И пастор – вспомнил.
– Ваша светлость, – перебил он внятно и твёрдо, – вы не исповедуетесь сейчас, вы – грешите. Заново – грешите. Этот урок мы уже проходили, но вы отчего-то не изволили его выучить. Одержимость – это дурно и грех, а одержимость подобная, подобным… предметом – грех вдвойне. Вы клялись мне когда-то, что прекратите. Много дорог ведет в преисподнюю, но эта – самая верная и прямая. Остановитесь… Он умер – и вам пора одуматься и забыть.
– Дурак, – рассмеялся князь, – это же постмортем, поминальная речь. Захотелось поговорить о нём хоть с кем, проститься, что ли. Успокойся – нет уже ни-че-го, было и прошло. Рьен, рьен… Иди, Фриц, отец мой – ты свободен, надеюсь, ты не станешь болтать и не загубишь мою здешнюю репутацию совершенного галанта. Помни – Сен-Дени…
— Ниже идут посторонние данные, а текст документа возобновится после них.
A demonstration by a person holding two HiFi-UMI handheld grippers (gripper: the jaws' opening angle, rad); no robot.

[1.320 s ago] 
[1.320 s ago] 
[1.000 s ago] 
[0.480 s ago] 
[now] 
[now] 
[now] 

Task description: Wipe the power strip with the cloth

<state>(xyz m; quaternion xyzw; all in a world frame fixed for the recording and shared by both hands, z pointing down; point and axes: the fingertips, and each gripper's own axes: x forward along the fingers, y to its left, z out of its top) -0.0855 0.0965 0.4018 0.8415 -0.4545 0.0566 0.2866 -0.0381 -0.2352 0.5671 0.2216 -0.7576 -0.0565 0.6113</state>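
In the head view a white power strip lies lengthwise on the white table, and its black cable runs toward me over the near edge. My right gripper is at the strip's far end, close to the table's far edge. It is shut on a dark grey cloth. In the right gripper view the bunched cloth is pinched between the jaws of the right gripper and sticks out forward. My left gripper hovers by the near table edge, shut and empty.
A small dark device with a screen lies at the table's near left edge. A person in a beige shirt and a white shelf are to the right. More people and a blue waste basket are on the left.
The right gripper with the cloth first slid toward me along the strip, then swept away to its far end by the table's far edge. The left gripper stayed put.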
– Вы не исповедуетесь, – укоризненно констатировал пастор, – вы хвастаетесь. И упиваетесь собственными рассказами.
Князь ему не ответил – только усмехнулся и пожал плечами.
Пастор выкатился из комнаты, и князь встал со стула, подошёл к высокому ажурному пюпитру, укрепил лист бумаги и принялся что-то на нём писать. Он хмурил брови, грыз перо и даже забрызгал себя чернилами – такое летело к нему вдохновение.
– Вы можете исследовать мое сердце и увидите, сколь искренни мои чувства, – нежный женский голос прочёл написанное из-за его плеча. Княгиня-герцогиня Бинна, привстав на цыпочки, с любопытством вчитывалась в письмо, и с самым лукавым лицом – кошачьи глаза её насмешливо жмурились. – Вам не кажется, что это плагиат, с одной немецкой баллады? «Вставь зеркало мне в сердце – чтобы увидеть, как сильна… или как чиста? моя любовь». Setze Du mir einen Spiegel Ins Herze hinein… – промурлыкала она с ехиднейшей нежностью.
– Возможно… – задумчиво согласился её муж. – Но Лизхен не знает немецких баллад. Для неё пойдёт и так – тем более, что я не питаю особой надежды. На месте Лизхен я бы оставил нас в Сибири, да еще и запихнул бы куда подальше. Она и так с нами хороша.
Эта Лизхен была – Лизхен, её величество, несбывшаяся его невеста…
– Хороша, – согласилась княгиня. Сейчас, когда они стояли друг напротив друга – она едва доставала мужу до плеча, такая была маленькая. И хрупкая – словно песочные часики, с тончайшей утянутой талией.
Князь взял со стола графин с водой и кончиками пальцев окропил своё письмо – оно сделалось как будто заплаканным.
– Я хороший ученик, принцесса? – спросил он с иронией.
– Лучший, – серьёзно отвечала Бинна.
– Простите, что провалил нашу миссию. – Князь склонился к её руке и с улыбкой прижался губами к тончайшим сухим пальчикам.
– Простите и вы бездарную либреттистку, сочинившую для вашей оперы столь жестокое либретто…
Они взглянули друг другу в глаза и одновременно рассмеялись – союзники и подельщики, в давнем заговоре, вдвоём против целого света. Два провалившихся интригана, соединённые общим провалом, совместным падением – крепче, нежели любовью и браком.
Лизхен, Лизхен, небывалая его невеста… Князь вспомнил, как заряжала она ружье – с небрежным изяществом, словно настраивала музыкальный инструмент. Как стреляла, кажется, и не целясь, из всех четырёх стволов. И всегда кто-то падал замертво после её выстрелов, не олень, так доезжачий.